Certain human frailties are eternal, the most obvious being self-aggrandizement and detachment.  The other is a self-serving sense of honesty capable of explaining away the unexplainable. This past weekend we saw the King Tut exhibit in NYC, amazed at the artisanship in ancient objects, each celebrating some part of the King’s life or afterlife.  Must have been nice to have an entire society believing your strategic narrative that you were a God on Earth and where you could still have your story told your way, 34 centuries later.

Fast forward 3400 years.  Mark Hurd was ousted from HP for violating their ethics policies, in the usual dumb way of getting somehow embroiled with an attractive female ‘PR consultant’ of no real PR distinction. It just looked so bad when he got himself basically blackmailed into making a personal shut-up payment you would think he must have known he was on thin ice from the get-go.   In today’s business climate and, even the CEO can’t control the narrative for 34 days, let alone 34 centuries. He said it was honest, but his expense report said something else and the company’s narrative of being innovative but boring came into conflict and the narrative won. Yes, the stock tanked, but this is for the good – employees now know everyone is held to the same ethics standard, the internal narrative is based on facts and this will fuel productivity and motivation, ie, the stock will recover.  Whoever controls the narrative controls the outcome.

Then Apple confirmed this past weekend the departure of the executive taking the blame for the antennagate debacle, who it so happens, had only been with the company 15 months.   Besides taking the antenna issue on the chin, Mark Papermaster had cultural issues – he came from IBM which is a tops-down, delegate and manage through the chain of command kind of place, perfect for blaming underlings in an “I’m shockedshocked to find that gambling is going on in here” manipulate the facts behind the narrative kind of a way.  Apple runs tighter than a drum, everyone is hands-on and it’s hard to pull an “I dunno” at the executive levels.

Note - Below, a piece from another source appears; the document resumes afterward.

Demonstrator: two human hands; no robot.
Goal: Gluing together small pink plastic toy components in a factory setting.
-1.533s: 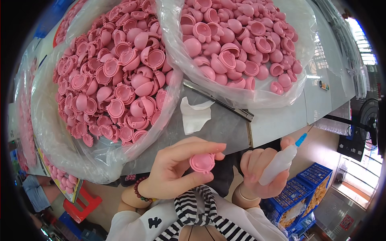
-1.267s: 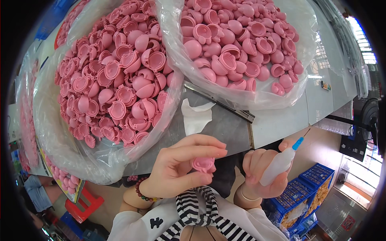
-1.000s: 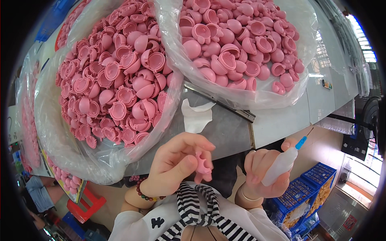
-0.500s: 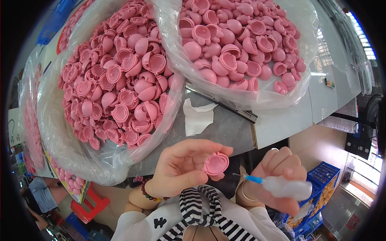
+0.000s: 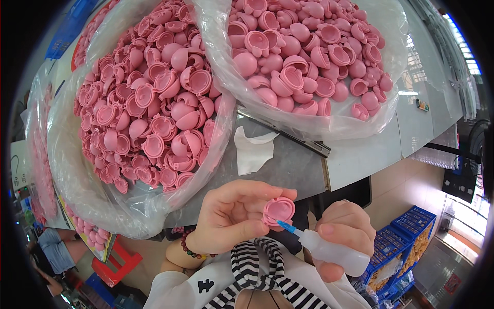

Sunday’s NY Times Week in Review section had an interesting front page, top of the fold (for us old folk, a way of saying “pay attention, this is important”) discussing super athletes and how they are self-removed from reality.  Per the article, the definition of a super-athlete is not just an over achiever, but someone about whom we have yet to dig up the dirt.  We’re amazed to see their performance, but also waiting for the other shoe to drop, have the real facts emerge which will re-write the narrative so well crafted by their Agents, teams and handlers.  These are cynical times.

These are also times of transition where the 20-something’s are entering the workforce and feedback from their managers has not been overwhelming great.  Poor work ethic, sense of entitlement, needing continuous affirmation from their work-parent (the job we used to call ‘supervisor’) and  talking before doing thoughtful research are reoccurring themes we’re hearing. They also seem to have a different view of honesty than the previous generation of worker, particularly around who owns ideas, which we call Intellectual Property and is a big factor in company valuation. Having had to steer a company through a disputed IP ownership issue affecting a key patent, I can say this is a big and expensive issue.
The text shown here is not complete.